• Exercise requirements: Retyped exactly and without pictures, the lines from the one with "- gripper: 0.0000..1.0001" through the end of the listing must form the entire answer.

BEGIN Provided material

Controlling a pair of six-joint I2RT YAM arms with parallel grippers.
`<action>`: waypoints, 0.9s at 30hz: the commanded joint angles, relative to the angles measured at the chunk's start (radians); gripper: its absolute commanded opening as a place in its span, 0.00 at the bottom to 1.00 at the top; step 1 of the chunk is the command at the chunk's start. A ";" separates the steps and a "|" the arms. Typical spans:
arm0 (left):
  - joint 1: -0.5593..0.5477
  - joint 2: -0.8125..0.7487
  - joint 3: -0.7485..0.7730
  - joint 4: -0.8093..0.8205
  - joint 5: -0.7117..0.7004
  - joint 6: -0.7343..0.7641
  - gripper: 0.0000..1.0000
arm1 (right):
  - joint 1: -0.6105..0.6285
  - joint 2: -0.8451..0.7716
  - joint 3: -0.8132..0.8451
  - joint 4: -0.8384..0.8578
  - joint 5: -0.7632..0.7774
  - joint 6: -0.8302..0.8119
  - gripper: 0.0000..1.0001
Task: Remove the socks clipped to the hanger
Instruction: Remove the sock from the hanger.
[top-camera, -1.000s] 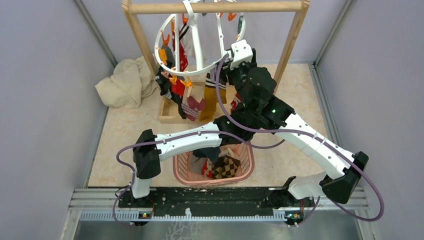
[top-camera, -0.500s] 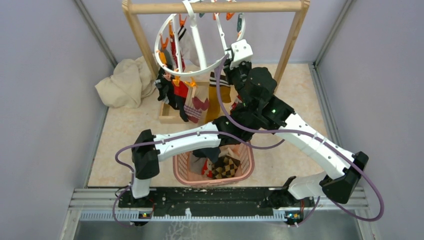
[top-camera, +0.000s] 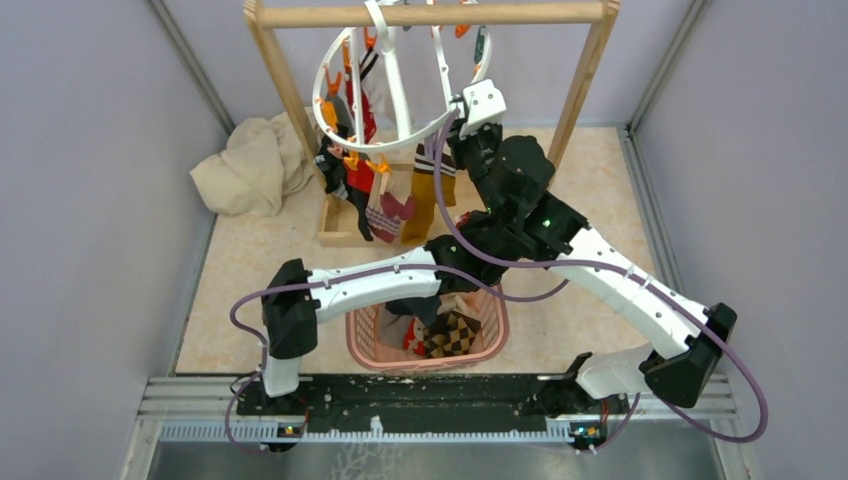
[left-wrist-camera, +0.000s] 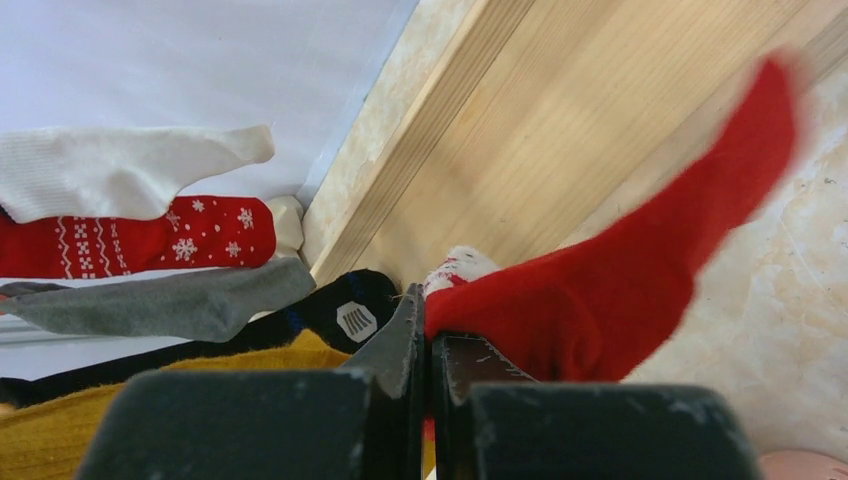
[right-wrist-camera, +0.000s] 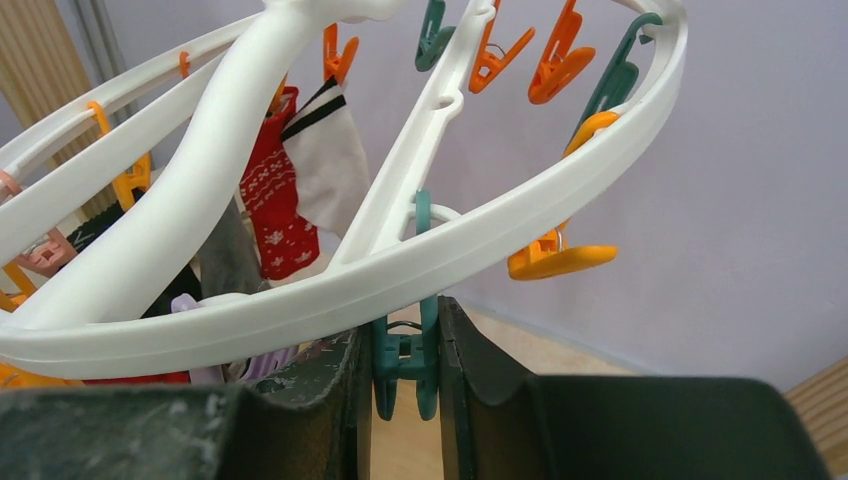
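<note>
From above, the hanger (top-camera: 394, 88) hangs tilted from the wooden rail (top-camera: 520, 12). A bunch of socks (top-camera: 385, 205) dangles from its clips over the worktop (top-camera: 250, 280). The right gripper (top-camera: 462, 125) is up at the ring's near-right rim, and a pink basket (top-camera: 355, 335) near the arm bases holds a few loose socks. At the left wrist, the left gripper (left-wrist-camera: 424, 330) has its jaws together, pinching a red sock (left-wrist-camera: 600, 290) that stretches away from them; white, snowflake-red, grey, black and mustard ones hang beside it. At the right wrist, the jaws are clamped on a teal clip (right-wrist-camera: 404, 360) just under the rim. By my reading, some socks are off and a good many remain clipped.
</note>
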 joint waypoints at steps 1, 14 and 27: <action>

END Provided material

• Solution:
  - gripper: 0.0000..1.0001
Task: Remove the socks clipped to the hanger
Instruction: Remove the sock from the hanger.
[top-camera, -1.000s] 
[top-camera, -0.500s] 
[top-camera, +0.000s] 
[left-wrist-camera, +0.000s] 
[right-wrist-camera, +0.000s] 
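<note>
From above, the hanger (top-camera: 394, 88) hangs tilted from the wooden rail (top-camera: 520, 12). A bunch of socks (top-camera: 385, 205) dangles from its clips over the worktop (top-camera: 250, 280). The right gripper (top-camera: 462, 125) is up at the ring's near-right rim, and a pink basket (top-camera: 355, 335) near the arm bases holds a few loose socks. At the left wrist, the left gripper (left-wrist-camera: 424, 330) has its jaws together, pinching a red sock (left-wrist-camera: 600, 290) that stretches away from them; white, snowflake-red, grey, black and mustard ones hang beside it. At the right wrist, the jaws are clamped on a teal clip (right-wrist-camera: 404, 360) just under the rim. By my reading, some socks are off and a good many remain clipped.
</note>
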 joint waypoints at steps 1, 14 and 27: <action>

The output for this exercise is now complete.